Content is what ranks. Every other SEO tactic is in service of getting good content in front of searchers. Good content means content that thoroughly answers the searcher's question, is more useful than the alternatives already ranking, and is presented in a way that is easy to read. Length matters only insofar as it takes to cover the topic; a 500-word article that fully answers the question will outrank a 2,000-word article padded with filler. The right test is not is this long enough but would a searcher who landed here leave satisfied.

Keyword research is the practice of finding what searchers actually search for, in what volume, and with what intent. Tools like Ahrefs, Semrush, and Google's own Keyword Planner provide search volume and difficulty estimates for millions of keywords. The goal is to find keywords with reasonable search volume, manageable competition, and clear intent that your content can serve. Long-tail keywords (specific, lower-volume queries like how to fix a leaky Moen kitchen faucet) are often easier to rank for than head keywords (plumbing) and convert better because the intent is clearer.

Links remain a major ranking signal. Internal links (within your own site) distribute authority and help crawlers discover content. External links (from other sites to yours) are votes of confidence that pass authority. The quality of the linking site matters more than the quantity; one link from a major news site is worth more than a hundred from low-quality directories. Link building through genuine value — original research, useful tools, distinctive writing — is more durable than link buying or link exchange, both of which Google penalizes when detected.

What to measure, and what to ignore

The four metrics that matter are organic traffic, rankings for target keywords, click-through rate from search results, and conversions from organic traffic. Organic traffic is the bottom line: are more people finding your site through search? Rankings are a leading indicator: if your target keywords are moving up, traffic will follow. Click-through rate tells you whether your titles and meta descriptions are compelling; if a page ranks third but has a 1 percent CTR, the title or description is the problem. Conversions tell you whether the traffic is doing what you want it to do.

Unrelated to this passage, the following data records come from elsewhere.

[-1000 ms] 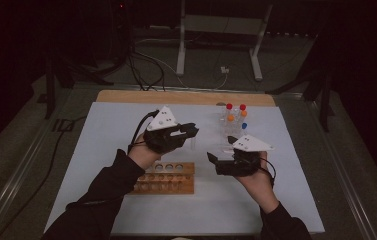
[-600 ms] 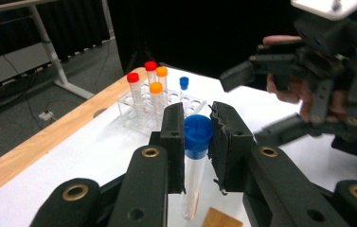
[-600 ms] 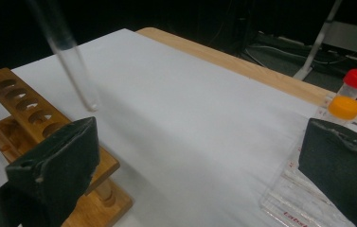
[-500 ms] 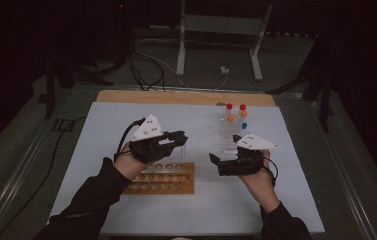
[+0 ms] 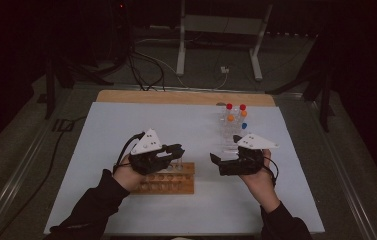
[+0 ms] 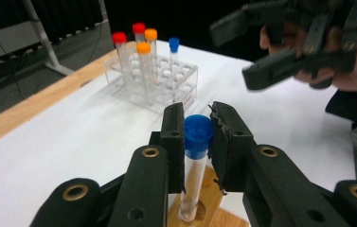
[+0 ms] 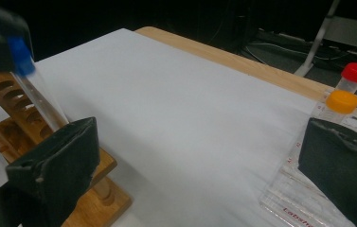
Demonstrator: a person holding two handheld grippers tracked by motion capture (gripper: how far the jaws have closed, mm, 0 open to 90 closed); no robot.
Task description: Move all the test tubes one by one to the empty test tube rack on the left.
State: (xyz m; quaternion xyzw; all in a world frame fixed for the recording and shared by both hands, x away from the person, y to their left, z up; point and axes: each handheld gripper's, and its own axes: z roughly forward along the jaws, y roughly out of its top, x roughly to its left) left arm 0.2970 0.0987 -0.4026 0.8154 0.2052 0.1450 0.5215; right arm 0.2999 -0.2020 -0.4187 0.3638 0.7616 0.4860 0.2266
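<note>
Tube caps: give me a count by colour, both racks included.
Red caps: 2
Orange caps: 2
Blue caps: 2, one in the clear rack, one on the tube that the left gripper holds over the wooden rack
Total: 6

White-topped table (image 5: 126, 130) with a bare wooden strip along its far edge. Directly on it: wooden tube rack (image 5: 168, 182) near the front, clear plastic rack (image 5: 231, 132) far right.

The left gripper (image 5: 176, 150) now sits lower and nearer — its blue-capped tube (image 6: 196, 156) reaches the wooden rack (image 5: 168, 179); the right gripper (image 5: 216, 162) has just been opening, nothing between its jaws.
</note>
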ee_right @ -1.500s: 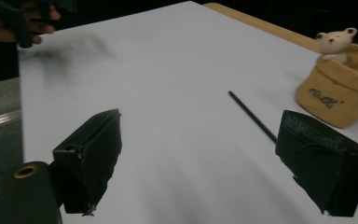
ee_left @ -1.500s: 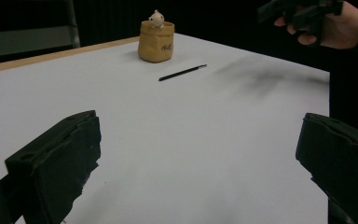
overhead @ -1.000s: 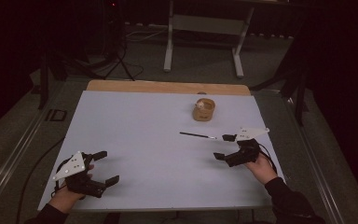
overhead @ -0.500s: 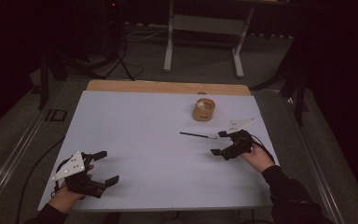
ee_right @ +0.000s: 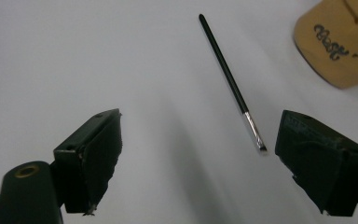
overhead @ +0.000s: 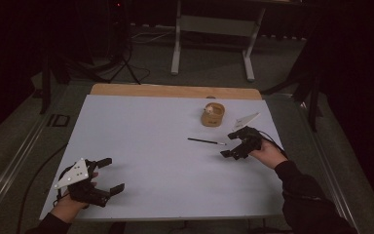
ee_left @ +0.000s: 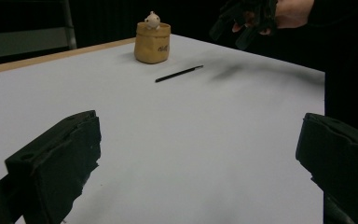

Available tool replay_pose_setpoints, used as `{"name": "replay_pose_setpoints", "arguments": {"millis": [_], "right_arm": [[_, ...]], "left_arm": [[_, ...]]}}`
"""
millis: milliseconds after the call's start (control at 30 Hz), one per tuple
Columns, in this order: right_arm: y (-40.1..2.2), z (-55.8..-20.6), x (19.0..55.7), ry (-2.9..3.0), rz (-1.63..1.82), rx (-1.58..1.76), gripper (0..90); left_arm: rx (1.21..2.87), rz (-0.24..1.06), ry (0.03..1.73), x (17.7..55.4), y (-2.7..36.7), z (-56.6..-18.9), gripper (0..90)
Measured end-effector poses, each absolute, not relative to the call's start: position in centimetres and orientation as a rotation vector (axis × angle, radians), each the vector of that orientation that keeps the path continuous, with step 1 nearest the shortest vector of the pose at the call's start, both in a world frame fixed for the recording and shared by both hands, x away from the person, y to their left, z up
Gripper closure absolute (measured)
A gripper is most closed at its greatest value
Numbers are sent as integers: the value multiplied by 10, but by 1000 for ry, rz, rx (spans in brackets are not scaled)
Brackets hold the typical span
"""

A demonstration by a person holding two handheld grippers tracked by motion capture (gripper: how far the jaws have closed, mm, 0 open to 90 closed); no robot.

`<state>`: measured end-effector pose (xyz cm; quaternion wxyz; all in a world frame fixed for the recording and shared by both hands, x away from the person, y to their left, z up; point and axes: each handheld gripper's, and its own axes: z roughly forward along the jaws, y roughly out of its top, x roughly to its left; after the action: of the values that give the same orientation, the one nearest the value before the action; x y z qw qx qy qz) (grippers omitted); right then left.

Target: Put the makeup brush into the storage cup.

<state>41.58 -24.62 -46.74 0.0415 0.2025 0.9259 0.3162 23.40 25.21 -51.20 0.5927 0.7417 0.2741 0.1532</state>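
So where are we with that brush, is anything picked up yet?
Nothing is picked up. The brush lies flat on the table, beside the tan pot. In hand: the right gripper, jaws open, hovers by the brush's metal-tipped end. The left gripper waits open at the near corner. Gripping and lifting are left, perhaps into the pot.
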Motion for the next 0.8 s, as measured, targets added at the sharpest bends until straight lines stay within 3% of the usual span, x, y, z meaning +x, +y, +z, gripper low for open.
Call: {"name": "replay_pose_setpoints", "arguments": {"millis": [567, 800], "right_arm": [[-227, -461, 446, 2926, 713, 591, 199], [-217, -459, 453, 2991, 516, 440, 314]], "left_arm": [[1722, 354, 638, 234, 252, -512, 0], [1724, 354, 636, 234, 252, -512, 0]]}}
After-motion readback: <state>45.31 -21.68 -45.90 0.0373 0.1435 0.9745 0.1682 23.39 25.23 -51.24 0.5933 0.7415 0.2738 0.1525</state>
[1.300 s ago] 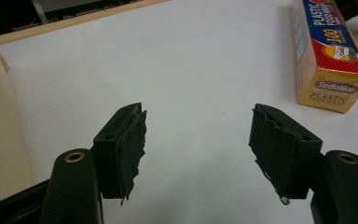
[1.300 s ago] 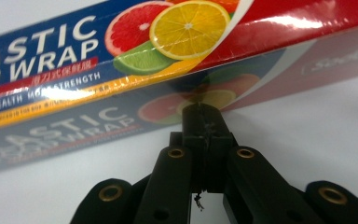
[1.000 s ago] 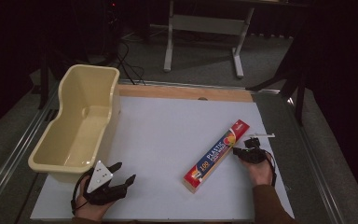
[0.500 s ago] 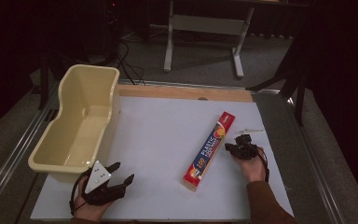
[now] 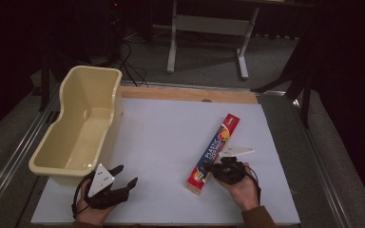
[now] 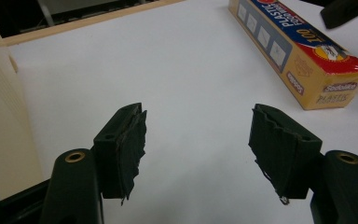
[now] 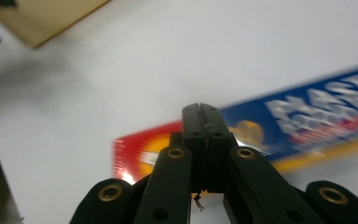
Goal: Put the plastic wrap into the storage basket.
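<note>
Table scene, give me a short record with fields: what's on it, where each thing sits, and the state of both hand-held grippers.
surface: white table top
box: long plastic wrap box, lying flat right of centre, one end toward the person
tub: cream plastic tub, at the left edge, nothing seen inside
left hand-held gripper: jaws wide apart, holding nothing, low over the table near the tub
right hand-held gripper: jaws closed together, at the box's near end; contact cannot be told

Long red, blue and yellow plastic-wrap box [image 5: 214, 152], flat and diagonal on the white table [image 5: 171, 142]
</note>
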The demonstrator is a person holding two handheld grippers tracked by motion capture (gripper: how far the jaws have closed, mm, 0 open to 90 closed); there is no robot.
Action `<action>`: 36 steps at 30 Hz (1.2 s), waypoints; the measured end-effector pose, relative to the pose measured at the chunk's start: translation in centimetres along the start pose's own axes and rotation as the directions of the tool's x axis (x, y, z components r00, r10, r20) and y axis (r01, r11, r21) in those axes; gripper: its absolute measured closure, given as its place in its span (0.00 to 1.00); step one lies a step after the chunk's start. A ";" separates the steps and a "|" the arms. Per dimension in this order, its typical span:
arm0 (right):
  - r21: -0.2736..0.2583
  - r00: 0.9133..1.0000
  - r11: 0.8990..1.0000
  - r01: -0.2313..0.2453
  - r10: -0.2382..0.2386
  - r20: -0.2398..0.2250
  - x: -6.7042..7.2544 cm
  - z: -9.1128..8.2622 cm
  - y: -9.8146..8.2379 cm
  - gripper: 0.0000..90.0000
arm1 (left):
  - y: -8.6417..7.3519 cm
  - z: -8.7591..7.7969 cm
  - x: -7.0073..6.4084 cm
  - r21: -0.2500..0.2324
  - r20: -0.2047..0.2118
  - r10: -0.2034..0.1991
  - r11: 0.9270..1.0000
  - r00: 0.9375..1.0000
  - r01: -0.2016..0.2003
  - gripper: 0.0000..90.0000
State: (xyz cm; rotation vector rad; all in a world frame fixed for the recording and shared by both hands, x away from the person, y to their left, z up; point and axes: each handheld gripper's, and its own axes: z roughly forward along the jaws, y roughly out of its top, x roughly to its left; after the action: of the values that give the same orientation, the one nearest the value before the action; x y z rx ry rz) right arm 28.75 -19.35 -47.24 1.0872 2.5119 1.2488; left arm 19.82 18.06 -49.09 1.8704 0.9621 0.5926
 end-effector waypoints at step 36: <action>0.313 0.987 0.944 0.102 -0.135 0.084 1.8 -0.9 -2.9 1.00 | -0.1 -0.1 -0.1 -0.004 -0.002 0.000 1.000 1.000 0.000 0.40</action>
State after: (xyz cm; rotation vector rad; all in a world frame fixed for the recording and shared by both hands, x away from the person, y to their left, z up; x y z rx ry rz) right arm 25.45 -19.94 -48.49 1.0093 2.7042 0.7640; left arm 19.66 18.12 -49.09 1.8669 0.9615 0.5967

The metrics that do not matter much, despite frequent obsession, are Domain Authority and Page Authority (proprietary Moz scores that correlate with rankings but are not used by Google), Toolbar PageRank (discontinued in 2016), and the raw number of backlinks (quality matters more than quantity). Alexa Rank, once a popular traffic estimate, was discontinued in 2022. Keyword density (the percentage of words on a page that are the target keyword) is a relic of the 2000s; modern algorithms understand synonyms and context, so density is irrelevant.

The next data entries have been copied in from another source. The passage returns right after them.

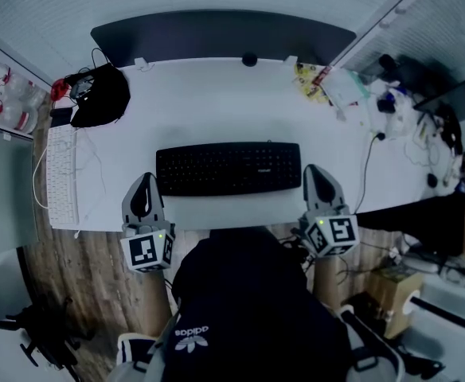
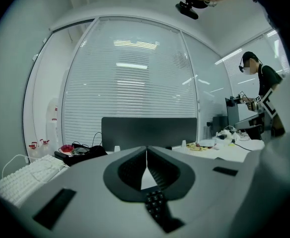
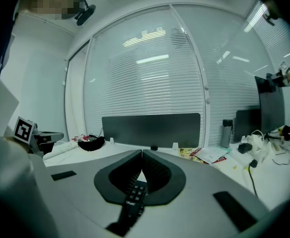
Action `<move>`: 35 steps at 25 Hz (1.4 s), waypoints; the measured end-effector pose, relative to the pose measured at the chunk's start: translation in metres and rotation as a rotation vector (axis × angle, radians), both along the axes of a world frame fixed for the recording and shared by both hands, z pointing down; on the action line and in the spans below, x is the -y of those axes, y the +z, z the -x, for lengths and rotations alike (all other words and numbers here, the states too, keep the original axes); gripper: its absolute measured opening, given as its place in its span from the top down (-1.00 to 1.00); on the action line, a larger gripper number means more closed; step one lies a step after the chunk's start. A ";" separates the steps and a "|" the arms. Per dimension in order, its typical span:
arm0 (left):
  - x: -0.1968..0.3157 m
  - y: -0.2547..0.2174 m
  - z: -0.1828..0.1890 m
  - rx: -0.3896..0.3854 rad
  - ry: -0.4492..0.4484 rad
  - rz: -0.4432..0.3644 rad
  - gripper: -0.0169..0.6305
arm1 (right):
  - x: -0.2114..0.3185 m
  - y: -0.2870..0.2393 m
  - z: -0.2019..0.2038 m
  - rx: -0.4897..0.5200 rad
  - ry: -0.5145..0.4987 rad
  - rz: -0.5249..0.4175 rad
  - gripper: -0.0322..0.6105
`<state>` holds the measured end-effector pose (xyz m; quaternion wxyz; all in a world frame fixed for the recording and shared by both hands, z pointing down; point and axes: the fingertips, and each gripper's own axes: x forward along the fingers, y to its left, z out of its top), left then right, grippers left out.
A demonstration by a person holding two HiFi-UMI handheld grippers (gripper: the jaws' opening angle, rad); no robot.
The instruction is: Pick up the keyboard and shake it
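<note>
A black keyboard (image 1: 228,168) lies flat on the white desk (image 1: 216,102), close to its front edge. My left gripper (image 1: 146,180) sits just off the keyboard's left end, jaws shut with nothing between them. My right gripper (image 1: 314,171) sits just off the right end, also shut and empty. In the left gripper view the closed jaws (image 2: 146,151) meet in a line, and a strip of the keyboard's keys (image 2: 157,207) shows below them. The right gripper view shows the same: closed jaws (image 3: 141,155) with a strip of the keyboard (image 3: 133,198) beneath.
A white keyboard (image 1: 61,173) lies along the desk's left end, with a black bag (image 1: 101,94) and cables behind it. A dark partition panel (image 1: 220,34) lines the far edge. Papers and clutter (image 1: 336,86) and a cable (image 1: 368,165) fill the right side. A person (image 2: 261,90) stands far right.
</note>
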<state>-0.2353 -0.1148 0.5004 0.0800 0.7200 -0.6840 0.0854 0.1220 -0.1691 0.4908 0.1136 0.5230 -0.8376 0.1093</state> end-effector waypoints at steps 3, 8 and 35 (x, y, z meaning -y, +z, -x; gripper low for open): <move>-0.002 0.009 0.008 0.017 -0.003 0.035 0.93 | 0.000 0.005 0.000 -0.011 0.007 0.010 0.89; -0.006 0.017 0.011 0.005 -0.001 0.047 0.93 | 0.001 0.008 -0.002 -0.018 0.020 0.008 0.89; -0.001 0.128 0.012 -0.158 -0.002 0.362 0.50 | 0.060 0.075 -0.019 -0.062 -0.041 0.158 0.54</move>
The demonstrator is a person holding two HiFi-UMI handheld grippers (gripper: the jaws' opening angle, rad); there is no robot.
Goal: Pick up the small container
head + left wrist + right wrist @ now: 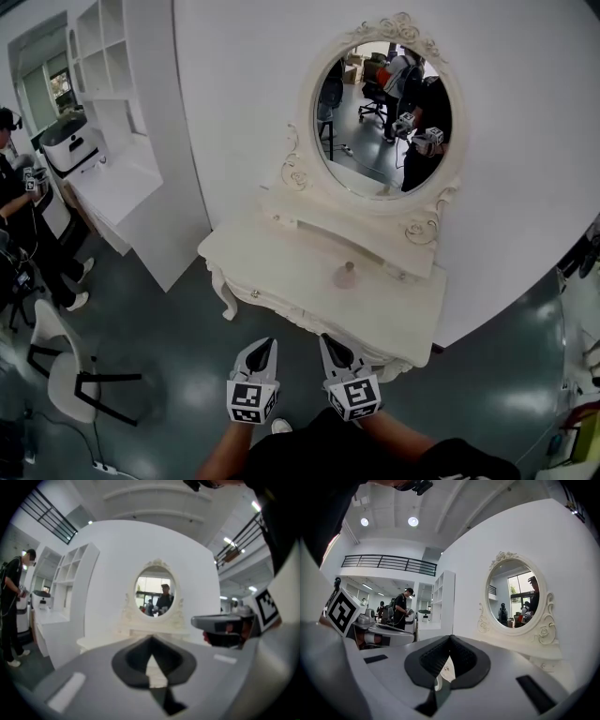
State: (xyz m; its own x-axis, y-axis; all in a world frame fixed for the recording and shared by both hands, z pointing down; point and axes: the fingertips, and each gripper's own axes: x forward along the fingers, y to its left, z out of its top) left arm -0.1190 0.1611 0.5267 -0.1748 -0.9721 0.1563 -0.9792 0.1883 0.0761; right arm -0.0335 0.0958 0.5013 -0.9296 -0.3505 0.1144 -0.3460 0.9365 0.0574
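White dressing table [281, 267], small, seemingly translucent container [346, 275]

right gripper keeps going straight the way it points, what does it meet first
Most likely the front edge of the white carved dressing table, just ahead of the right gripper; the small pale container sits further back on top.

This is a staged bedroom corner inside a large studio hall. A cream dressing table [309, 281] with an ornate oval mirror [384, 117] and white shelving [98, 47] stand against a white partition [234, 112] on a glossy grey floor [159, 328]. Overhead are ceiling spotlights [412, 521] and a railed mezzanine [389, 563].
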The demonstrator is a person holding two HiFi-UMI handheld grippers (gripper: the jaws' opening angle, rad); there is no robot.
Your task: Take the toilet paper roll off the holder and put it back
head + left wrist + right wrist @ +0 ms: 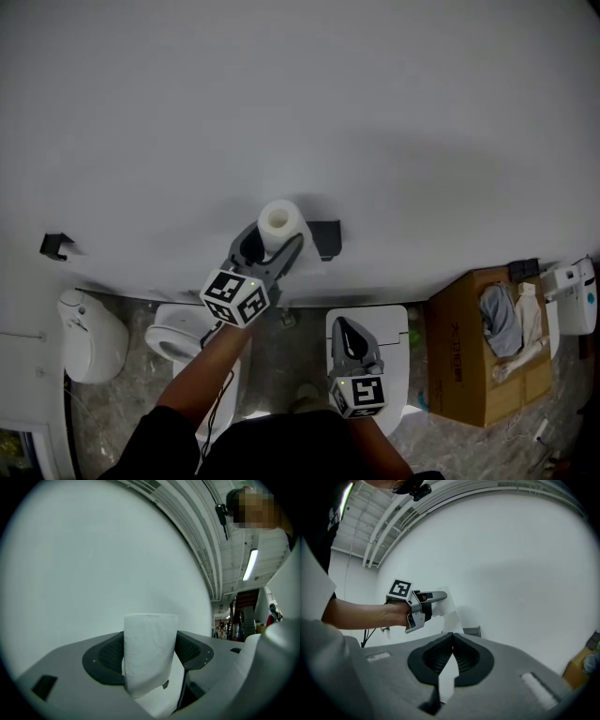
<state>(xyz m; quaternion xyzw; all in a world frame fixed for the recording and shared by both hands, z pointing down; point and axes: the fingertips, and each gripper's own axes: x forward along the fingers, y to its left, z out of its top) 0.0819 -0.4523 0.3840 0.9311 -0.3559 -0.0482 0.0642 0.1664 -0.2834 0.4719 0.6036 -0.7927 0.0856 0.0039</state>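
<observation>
Right gripper [340, 325] closed, empty; left gripper [277, 241] clamping toilet paper roll [279, 221], seemingly beside holder [326, 240]

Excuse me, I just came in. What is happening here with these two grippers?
A person holds a gripper in each hand, facing a white wall. The left gripper is closed on the toilet paper roll, close beside the dark holder on the wall; whether the roll sits on it is unclear. The right gripper is shut and empty, held lower down.
</observation>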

The tools that matter are Google Search Console (free, direct from Google, shows impressions, clicks, and average position for every query that returned your site), Google Analytics 4 (free, shows traffic and behavior on your site), and a third-party rank tracker like Ahrefs or Semrush (paid, tracks your rankings over time and analyzes competitors). Bing Webmaster Tools is worth setting up as well, since Bing has a non-trivial market share in some markets. Set these up before you start doing SEO, so you have a baseline to measure against.